26 Novembre 2023
Deux semaines au soleil pour me reposer me font du bien même si je n'ai toujours pas de forces à cause de l'anémie, toujours pas soignée. Je marche le plus possible en ville et sur les plages. J'ai découvert le golf et me suis perdue dans les lotissements. Personne dans les rues à cette période , c'est le grand calme. La plage est déserte le matin, seul, goéland est là.
Corinne et Stéphane sont venus me voir un après-midi, c'est sympa. Il cherche comment réparer ma porte de placard. On admire cette vue imprenable sur le port. Je vois le mouvement des bateaux et le coucher du soleil, féerique. J'ai déjeuné avec les parents le lendemain.
J'ai de la chance malgré ma tristesse, ton omniprésence ici en tous lieux me fait tellement de peine mais le contexte actuel est terrible pour les gens du Nord dans les inondations et les gens en guerre, pas si loin, il faut relativiser même si ça ne console pas mon mal-être incommensurable.
"C'est faux ce qu'on dit, que la vie continue malgré tout. Elle s'arrête , il n'y a que les journées qui continuent à passer." Belinda Alexandre
Je vais presque tous les jours à l'église. j'ai rencontré ce que je pense être le bedeau: "Mais ma pauvre dame, ici, c'est un Ehpad à ciel ouvert, la petite vieille, le déambulateur et le petit chien!" J'ai bien ri!
Le coucher du soleil chaque soir est un spectacle sublime, on ne s'en lasse pas. J'ai invité mes charmants voisins à déjeuner, ils sont sympas. Eux, ils détestent les goélands qui salissent leur terrasse. Moi, je lui parle, il me suit partout. On a rencontré l'agent immobilier si charmeur, le beau Sébastien.

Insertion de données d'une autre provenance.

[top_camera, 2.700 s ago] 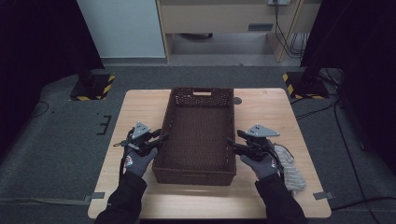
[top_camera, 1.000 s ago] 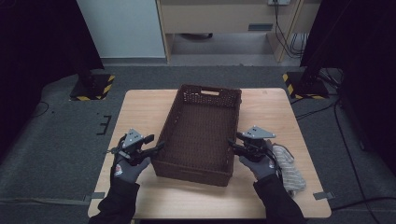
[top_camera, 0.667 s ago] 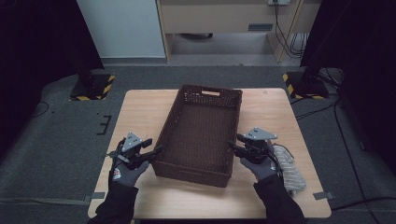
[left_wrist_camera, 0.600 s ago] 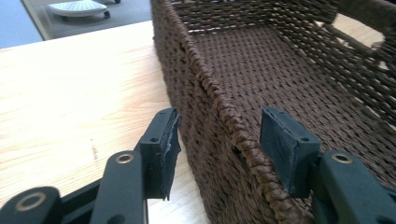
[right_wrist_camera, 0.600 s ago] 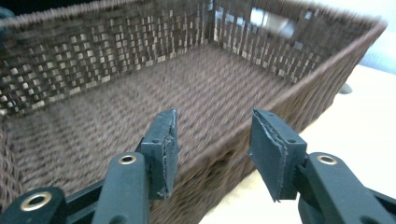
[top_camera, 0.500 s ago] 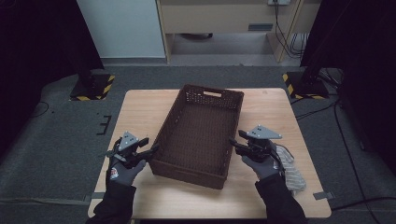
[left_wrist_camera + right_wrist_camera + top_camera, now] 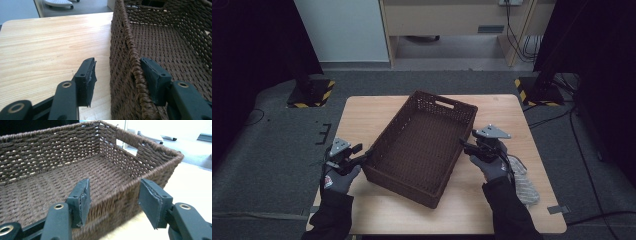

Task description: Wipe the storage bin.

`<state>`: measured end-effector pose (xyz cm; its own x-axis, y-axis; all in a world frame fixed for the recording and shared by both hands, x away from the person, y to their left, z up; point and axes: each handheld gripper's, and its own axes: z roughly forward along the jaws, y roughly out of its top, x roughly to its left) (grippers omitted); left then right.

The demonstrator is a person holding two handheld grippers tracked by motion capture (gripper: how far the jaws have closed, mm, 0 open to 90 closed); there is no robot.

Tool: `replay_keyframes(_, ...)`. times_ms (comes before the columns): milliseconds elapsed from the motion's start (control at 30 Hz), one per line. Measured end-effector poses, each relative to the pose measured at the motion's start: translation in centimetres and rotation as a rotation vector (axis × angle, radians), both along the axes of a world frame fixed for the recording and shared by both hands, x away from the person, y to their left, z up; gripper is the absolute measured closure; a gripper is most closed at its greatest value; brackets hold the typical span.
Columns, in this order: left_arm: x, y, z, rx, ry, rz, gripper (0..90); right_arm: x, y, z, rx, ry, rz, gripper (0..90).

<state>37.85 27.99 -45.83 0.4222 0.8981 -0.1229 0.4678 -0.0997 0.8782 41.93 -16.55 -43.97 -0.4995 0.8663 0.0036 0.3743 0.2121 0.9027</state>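
At the middle of the wooden table (image 7: 362, 115) lies a dark brown woven basket (image 7: 422, 150), turned askew so that its handle-slot end points toward the far right corner and its near end toward the near edge. Left gripper (image 7: 362, 159): held by a gloved hand at the basket's left long wall, jaws spread and straddling the braided rim, one jaw outside over bare tabletop and one inside; a gap shows on the outer side in the left gripper view. Right gripper (image 7: 466, 146): held at the right long wall, jaws likewise spread, one inside and one outside the rim, not pressed to it. Near the table's right edge, just behind the right hand, lies a pale mesh bundle (image 7: 524, 182).
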Motion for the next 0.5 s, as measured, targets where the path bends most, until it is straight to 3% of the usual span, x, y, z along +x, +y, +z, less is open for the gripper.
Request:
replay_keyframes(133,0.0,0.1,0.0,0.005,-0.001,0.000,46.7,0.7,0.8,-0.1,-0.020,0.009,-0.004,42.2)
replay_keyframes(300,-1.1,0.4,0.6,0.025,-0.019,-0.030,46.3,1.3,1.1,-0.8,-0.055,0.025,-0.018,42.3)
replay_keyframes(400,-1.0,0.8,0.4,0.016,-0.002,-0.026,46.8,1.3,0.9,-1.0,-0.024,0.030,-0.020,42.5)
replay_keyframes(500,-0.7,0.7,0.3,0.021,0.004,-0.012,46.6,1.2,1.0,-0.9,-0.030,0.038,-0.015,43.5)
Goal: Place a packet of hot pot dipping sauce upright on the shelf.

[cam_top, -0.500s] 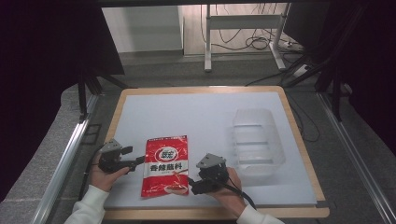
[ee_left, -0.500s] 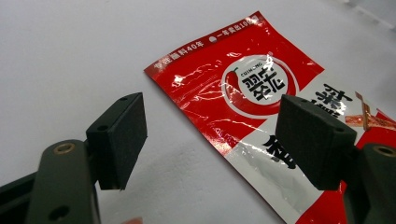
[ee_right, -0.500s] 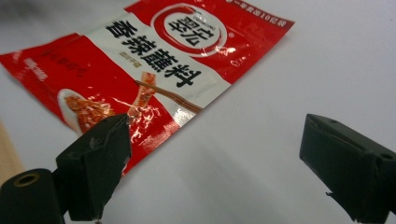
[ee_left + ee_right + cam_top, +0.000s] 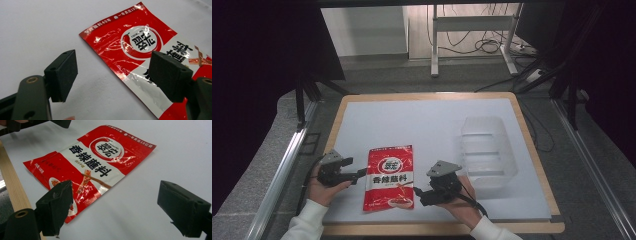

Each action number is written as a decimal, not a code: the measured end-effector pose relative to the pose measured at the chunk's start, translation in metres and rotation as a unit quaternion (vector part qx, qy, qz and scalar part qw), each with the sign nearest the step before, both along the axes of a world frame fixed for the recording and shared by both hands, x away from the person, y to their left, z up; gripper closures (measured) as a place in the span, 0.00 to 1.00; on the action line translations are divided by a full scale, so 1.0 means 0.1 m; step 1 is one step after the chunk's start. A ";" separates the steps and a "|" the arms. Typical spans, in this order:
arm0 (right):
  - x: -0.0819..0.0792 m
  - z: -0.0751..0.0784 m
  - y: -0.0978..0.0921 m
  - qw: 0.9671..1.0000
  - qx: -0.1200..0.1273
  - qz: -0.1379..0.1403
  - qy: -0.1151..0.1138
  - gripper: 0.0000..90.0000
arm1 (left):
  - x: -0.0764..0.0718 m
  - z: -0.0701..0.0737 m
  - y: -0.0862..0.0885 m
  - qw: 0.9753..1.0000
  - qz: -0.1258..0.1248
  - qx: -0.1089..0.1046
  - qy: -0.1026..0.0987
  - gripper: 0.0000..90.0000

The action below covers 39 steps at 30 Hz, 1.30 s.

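Left tool: left tool sits at about 8 o'clock on the worktop, held in the person's left hand; its jaws stand wide apart and hold nothing, with the tip just beside the packet's left edge.
Right tool: right tool sits at about 6 o'clock in the person's right hand; its jaws are also spread and empty, with the tip close to the packet's lower right corner.
Task thing: flat red-and-white glossy foil seasoning packet lies face up on the pale grey worktop at about 7 o'clock, between the two tools.
Packet look: red top with a round white logo and a chilli mark, a white band of black characters across the middle, and a food picture lower down; the film is shiny and slightly wrinkled, and it seems thin and limp.
Left gripper view: packet lies partly behind the right-hand jaw, with bare worktop between the pads.
Right gripper view: packet lies ahead and toward the left jaw, near the wooden rim of the worktop.
Step in hand: I judge this to be the approach to a pick-up; neither tool touches the packet yet.
Next move: one jaw probably has to slide under an edge of the flat packet, low and shallow, before closing.
Likely goal: clear plastic rectangular tub stands empty at about 3 o'clock, well apart from the packet.
Risk: slick film may skid away on the worktop instead of lifting.
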State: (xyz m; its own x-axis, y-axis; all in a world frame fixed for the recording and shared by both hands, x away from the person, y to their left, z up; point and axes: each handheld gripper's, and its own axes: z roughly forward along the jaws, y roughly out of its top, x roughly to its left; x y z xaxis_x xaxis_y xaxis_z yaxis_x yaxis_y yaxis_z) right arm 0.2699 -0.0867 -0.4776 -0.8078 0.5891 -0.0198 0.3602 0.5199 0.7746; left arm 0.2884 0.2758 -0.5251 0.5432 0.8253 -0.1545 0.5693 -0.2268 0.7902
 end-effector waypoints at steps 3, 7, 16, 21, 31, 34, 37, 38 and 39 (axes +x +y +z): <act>0.04 0.03 0.00 1.000 -0.001 0.005 -0.001 0.17 | 0.01 0.00 0.01 1.000 0.001 0.003 -0.001 0.25; 0.12 0.10 -0.01 1.000 -0.001 0.016 0.009 0.19 | 0.02 0.01 0.03 1.000 0.005 0.001 0.000 0.25; 0.43 0.27 0.15 0.998 -0.027 0.044 0.018 0.22 | 0.01 0.03 0.01 1.000 0.003 -0.005 0.005 0.25; 0.65 0.33 0.26 0.997 -0.037 0.054 0.035 0.25 | 0.00 0.03 0.02 1.000 0.003 -0.005 0.003 0.25; 1.07 0.26 0.45 0.994 -0.051 0.067 0.068 0.29 | 0.01 0.00 0.01 1.000 -0.001 -0.003 0.010 0.25; 1.23 0.25 0.49 0.993 -0.047 0.065 0.086 0.31 | 0.02 0.00 0.01 1.000 -0.001 -0.002 0.012 0.25; 1.34 0.24 0.53 0.993 -0.052 0.064 0.090 0.32 | 0.02 -0.01 0.01 1.000 -0.001 -0.002 0.015 0.25; 1.38 0.23 0.54 0.992 -0.052 0.063 0.092 0.32 | 0.02 -0.01 0.01 1.000 -0.001 -0.002 0.015 0.25; 1.38 0.23 0.54 0.992 -0.052 0.063 0.092 0.32 | 0.02 -0.01 0.01 1.000 -0.001 -0.002 0.015 0.25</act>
State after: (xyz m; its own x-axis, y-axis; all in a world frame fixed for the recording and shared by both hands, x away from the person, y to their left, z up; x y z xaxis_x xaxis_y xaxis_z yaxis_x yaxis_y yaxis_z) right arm 0.4076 -0.0328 -0.4544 -0.8709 0.4850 0.0795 0.4173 0.6443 0.6409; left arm 0.2901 0.2763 -0.5258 0.5397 0.8237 -0.1737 0.5920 -0.2246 0.7740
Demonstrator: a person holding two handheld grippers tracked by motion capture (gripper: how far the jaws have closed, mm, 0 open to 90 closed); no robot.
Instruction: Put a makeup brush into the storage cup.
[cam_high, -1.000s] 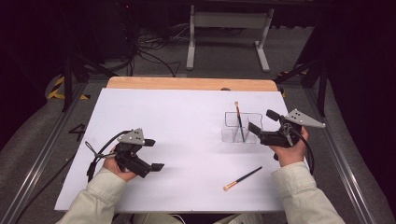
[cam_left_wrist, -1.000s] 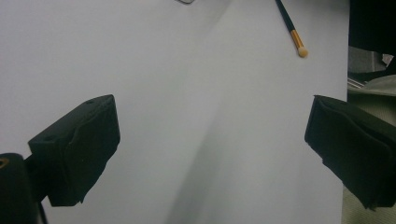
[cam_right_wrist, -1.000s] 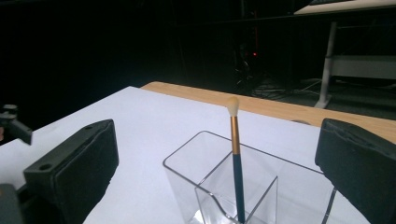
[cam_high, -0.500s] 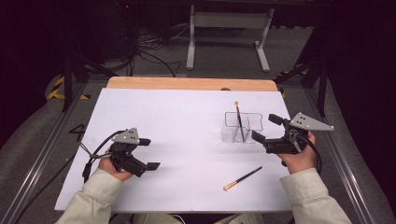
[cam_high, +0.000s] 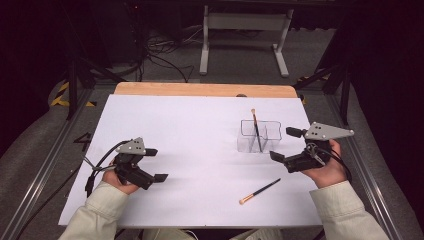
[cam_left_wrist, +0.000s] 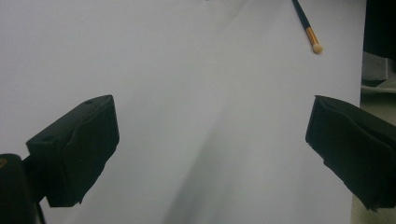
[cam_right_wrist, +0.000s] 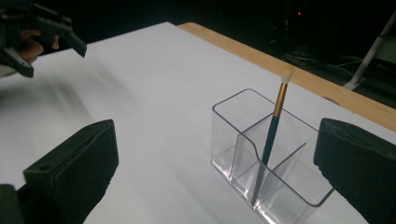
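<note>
Both tools are wide open and hold nothing. The right tool (cam_high: 283, 146) is beside the clear holder (cam_high: 259, 136) with one brush (cam_high: 256, 130) standing inside. Another brush (cam_high: 260, 191) lies on the white bench (cam_high: 200, 130), away from the left tool (cam_high: 156, 164).

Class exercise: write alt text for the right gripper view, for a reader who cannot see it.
A clear plastic organiser with dividers stands on a white table, holding one makeup brush upright, bristle tip up, leaning slightly. The right gripper frames it with both black jaws wide apart and nothing between them. The left gripper shows far off at top left.
</note>
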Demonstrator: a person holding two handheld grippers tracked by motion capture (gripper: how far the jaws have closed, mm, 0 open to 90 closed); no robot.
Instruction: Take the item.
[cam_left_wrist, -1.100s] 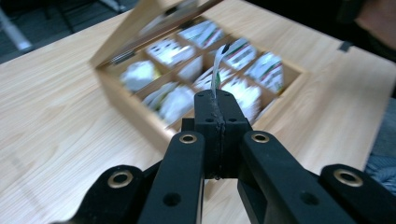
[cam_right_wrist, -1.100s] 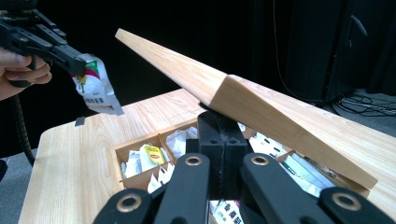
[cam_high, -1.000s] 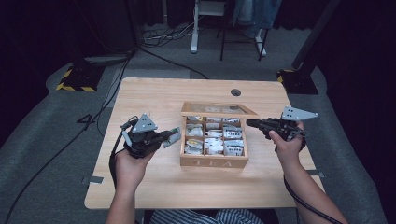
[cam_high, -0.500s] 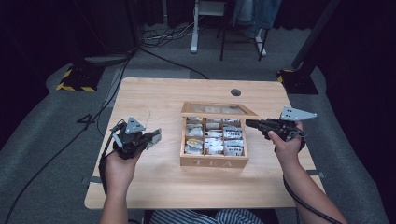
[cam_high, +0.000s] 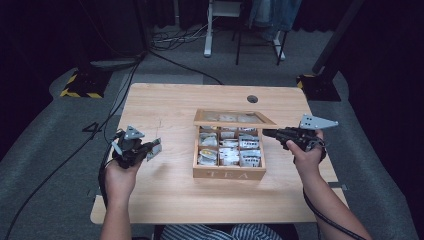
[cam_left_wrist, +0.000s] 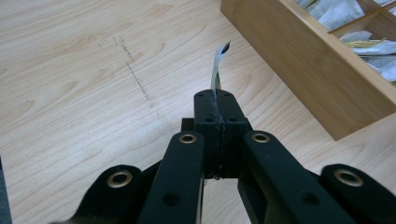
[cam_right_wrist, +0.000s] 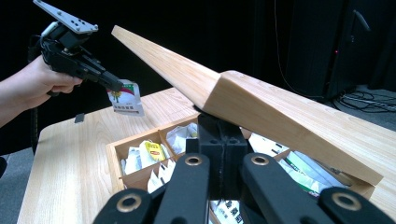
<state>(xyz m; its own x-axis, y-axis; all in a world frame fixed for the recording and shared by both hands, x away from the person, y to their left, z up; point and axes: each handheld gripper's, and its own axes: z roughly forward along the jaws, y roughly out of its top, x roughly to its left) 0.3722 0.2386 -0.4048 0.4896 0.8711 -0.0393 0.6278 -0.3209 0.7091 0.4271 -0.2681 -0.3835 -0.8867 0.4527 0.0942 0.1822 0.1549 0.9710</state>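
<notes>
Pale wooden tea box (cam_high: 229, 172), white packet (cam_right_wrist: 126, 99) with green-yellow print, black fingers (cam_left_wrist: 219, 109).

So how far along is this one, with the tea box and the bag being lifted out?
Done: the lid is raised, propped by the shut right gripper, and one tea bag is out of the tea box. In hand: the left gripper holds that bag clamped above the table, left of the box. Left: setting it down; many bags remain in the compartments.

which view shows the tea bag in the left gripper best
The right gripper view: the tea bag faces the camera flat, hanging from the left gripper. The left gripper view shows it edge-on, a thin strip past the shut jaws. The high view shows a small pale patch.
</notes>
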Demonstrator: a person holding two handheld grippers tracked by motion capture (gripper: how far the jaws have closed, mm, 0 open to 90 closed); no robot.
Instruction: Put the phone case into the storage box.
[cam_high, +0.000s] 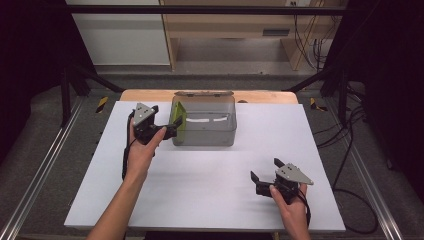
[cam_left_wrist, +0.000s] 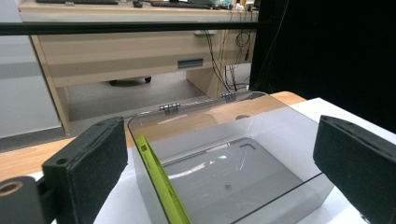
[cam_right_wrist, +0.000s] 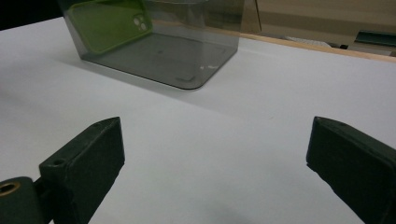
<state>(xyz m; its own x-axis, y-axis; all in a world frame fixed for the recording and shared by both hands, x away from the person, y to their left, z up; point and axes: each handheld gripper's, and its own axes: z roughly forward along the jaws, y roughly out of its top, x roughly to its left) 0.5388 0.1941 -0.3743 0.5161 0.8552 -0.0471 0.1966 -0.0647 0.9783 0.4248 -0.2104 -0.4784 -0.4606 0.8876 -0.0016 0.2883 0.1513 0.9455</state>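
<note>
high view: left gripper (cam_high: 172, 126) at the left wall of the clear box (cam_high: 210, 136), green phone case (cam_high: 178, 120) leaning inside it | left gripper view: jaws wide, case (cam_left_wrist: 161, 184) upright against wall | right gripper view: right gripper (cam_right_wrist: 215, 168) jaws wide over white table (cam_right_wrist: 233, 135)

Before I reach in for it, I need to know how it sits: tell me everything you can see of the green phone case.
The green phone case is a thin, yellow-green shell, seemingly soft plastic, with a cluster of round camera holes near one corner. It stands on edge, leaning against the left wall of the clear smoky box, its lower edge near the box floor. The left gripper is open just beside it, not clamped on it.
</note>
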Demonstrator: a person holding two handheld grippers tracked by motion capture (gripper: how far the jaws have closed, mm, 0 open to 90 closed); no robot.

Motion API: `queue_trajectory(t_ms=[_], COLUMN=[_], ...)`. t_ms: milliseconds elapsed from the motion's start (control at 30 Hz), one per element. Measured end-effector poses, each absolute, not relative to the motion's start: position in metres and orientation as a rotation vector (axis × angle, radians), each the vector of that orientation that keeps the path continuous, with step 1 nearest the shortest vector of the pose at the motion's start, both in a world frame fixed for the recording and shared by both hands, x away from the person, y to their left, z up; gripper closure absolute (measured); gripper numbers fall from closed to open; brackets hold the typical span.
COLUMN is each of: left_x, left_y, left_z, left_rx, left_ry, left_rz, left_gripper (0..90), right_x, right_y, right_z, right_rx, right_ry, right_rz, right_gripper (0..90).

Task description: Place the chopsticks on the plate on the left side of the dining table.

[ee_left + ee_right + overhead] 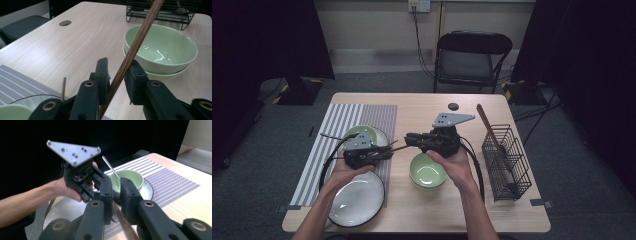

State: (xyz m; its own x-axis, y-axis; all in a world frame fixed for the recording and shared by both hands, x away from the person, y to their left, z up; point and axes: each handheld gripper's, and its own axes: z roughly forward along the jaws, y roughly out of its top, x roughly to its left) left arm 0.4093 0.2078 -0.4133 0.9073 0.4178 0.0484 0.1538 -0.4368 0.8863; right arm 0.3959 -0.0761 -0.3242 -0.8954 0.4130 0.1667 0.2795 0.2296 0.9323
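Over the table's middle, at 12 o'clock from the near green bowl (428, 171), the left gripper (388, 150) and right gripper (409, 138) both clench one wooden chopstick (136, 45), so I'd loosen one side slowly before pulling away.

Table (422, 107): light wood, round hole (453, 106) near back edge.
Mat (377, 116): stripy, on left side.
Plates: 2 on mat.
Green bowl (428, 171): mid-front.
Wire basket (507, 162): right side.
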Motion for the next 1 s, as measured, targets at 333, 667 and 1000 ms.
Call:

Je lis sur la plage et je regarde les surfeurs, en pensant fort à toi, Manu. Il y en a toujours un qui s'appelle Manu!
J'ai pris un taxi pour aller voir le film-débat sur l'histoire de France Telecom à Montpellier à 20h30. Les ingénieurs, médecins, syndicalistes, experts ont raconté le processus de harcèlement et de stress mis en place de 1996 à 2009. Tu étais en plein dedans. Je n'ai rien appris de plus , seulement le fils d'une victime a parlé. C'était bien plus violent au procès de 2019 auquel j'ai assisté, les témoignages des hommes qui pleuraient à la barre, déprimés à vie. Là je n'ai pas pleuré. Le 2e procès en appel a eu lieu l'an dernier et ces chefs ne seront pas punis, juste un franc symbolique, mais pas de prison. Conclusion de l'avocat: "Les grands sont toujours grands et les petits toujours petits. On accuse l'employé, pas l'employeur. On est écrasé par la supériorité et l'indifférence, la valeur inexpugnable du patron!"